Questions & Comments

  1. Integrating short-term climate forecast into a restoration management support tool - Caitlin Andrews, USGS
    1. Is there a particular reason you'd expect the temperature and precipitation anomalies to be normal? My experience is they're generally weibull or otherwise fat-tailed.

      1. Caitlin: They're not expected to be normal. Temperature is expected to be normal, but forecast is taken to a power function. When we predict, we back transform it so it's normal, then transform it to the power again. Details are in Jupyter Notebook for exactly what we did.
    2. When did you start using Notebooks to document your workflows?
      1. Only recently. Heard about Jupyter Notebooks at a CDI meeting. Felt fatigued by sharing R studio screen with team; Notebooks is better for sharing code. It was an iterative process to get forecasts where we wanted them. Wanted to make sure not to forget decisions made through the process.
    3. It's a bit unclear how you converted the multi-month (qualitative?) forecast to a daily quantitative forecast.... can you briefly restate this...?

      1. See recording.
    4. Do you have any metrics/stats on BLM use of the tool for decision support?

      1. No. There are metrics for BLM support of the Land Treatment Exploration Tool.
    5. Jake Weltzin: All, speaking of Ecological Forecasting, the 2019 Ecological Forecasting workshop report was just released as an open-file report, here:  https://pubs.er.usgs.gov/publication/ofr20201073

    6. Can you describe how you've worked with managers to create the tool? For example - what types of visualizations are most helpful for them? How will they be using the tool?

      1. We hope for managers that they will be going to the LTET, already querying management area. Made drafts and figures shown in the pres. Hope to put those in the tool. Want to be concise. Thought is to come up with first draft of figures, build app around them, test user groups, then alter figures form there.
    7. LTET: Justin Welty
      1. LTET - this is our first year as an official tool. Working with BLM on ESR wildfire restoration projects. Every fire that burns in the West has to go through an ESR treatment process, going through LTET. LTET will attach a report to restoration plans with metrics on ownership, precipitation, temperature, and sagebrush environment. This gives federal/state stakeholders.
      2. If interested further in LTET, contact mjeffries@usgs.gov or LTDL_Project@usgs.gov
  2. Cloud optimized files and new transfer options  - Theo Barnhart and Drew Ignizio
    1. I don't follow how the 'author' or data creater can move large files about. I don't know how to move large files outside of using ftp. Are there other bureau services?
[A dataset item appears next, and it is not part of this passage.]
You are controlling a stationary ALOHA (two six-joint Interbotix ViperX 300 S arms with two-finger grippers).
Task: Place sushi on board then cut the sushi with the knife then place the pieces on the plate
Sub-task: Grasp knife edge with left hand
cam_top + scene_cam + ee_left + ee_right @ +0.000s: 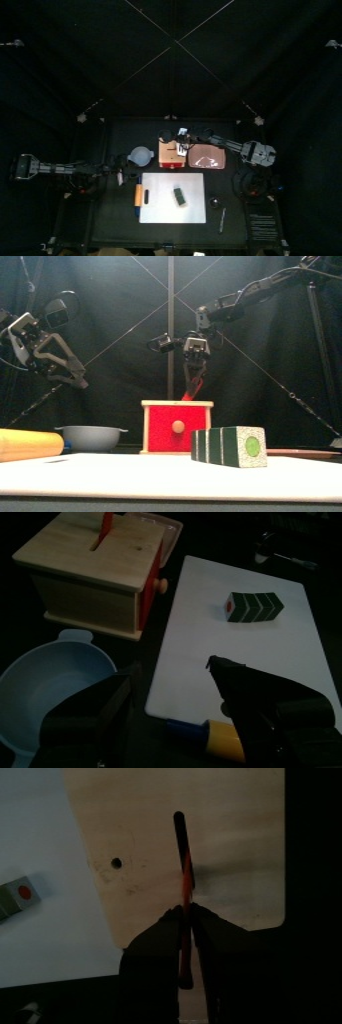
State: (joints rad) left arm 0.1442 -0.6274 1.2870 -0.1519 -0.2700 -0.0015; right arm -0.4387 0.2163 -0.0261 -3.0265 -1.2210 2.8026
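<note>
My counter carries the white cutting board at centre front, with the wooden box behind it. The sushi roll lies on the board, its blocks together. My left arm is raised at the left, claw released. My right arm reaches in high, wrist bent down over the box, claw clenched on the red knife, blade pointing down at the box top.

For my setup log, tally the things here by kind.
White cutting board: 1
Sushi roll: 1
Wooden box: 1
Blue-grey bowl: 1
Pink tray: 1
Red knife, in right gripper: 1
Yellow-orange cylinder: 1
Total: 7, plus small unclear bits right of the board.
</note>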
      1. Drew Ignizio: transferring files about is still a challenge yes. We have some new functionality we'll be rolling out soon that will help users upload large files directly to ScienceBase cloud storage. but yes, moving things around still requires some flexibility and creativity. If you have a case, please contact me and we can discuss options (dignizio@usgs.gov / sciencebase@usgs.gov)
    2. What is the difference between this and a WCS?

      1. good question. Traditionally a WCS has offered the same type of functionality (view data / consume in an app / pull values into analysis). However, a WCS requires an actual GIS server, either something like Geoserver or ArcGIS Server. So you have to store the data where that server can reach it, then spin up the service. That requires more resources than just storing the data and accessing it directly there, 'in place' so to speak. Additionally, I've found some limits to WCS being used effectively in analysis (say, as an input to a tool). COG seems to be able to provide much more efficient subsetting to pull values in one area/extent, and is also gaining support in things like gdal and rasterio.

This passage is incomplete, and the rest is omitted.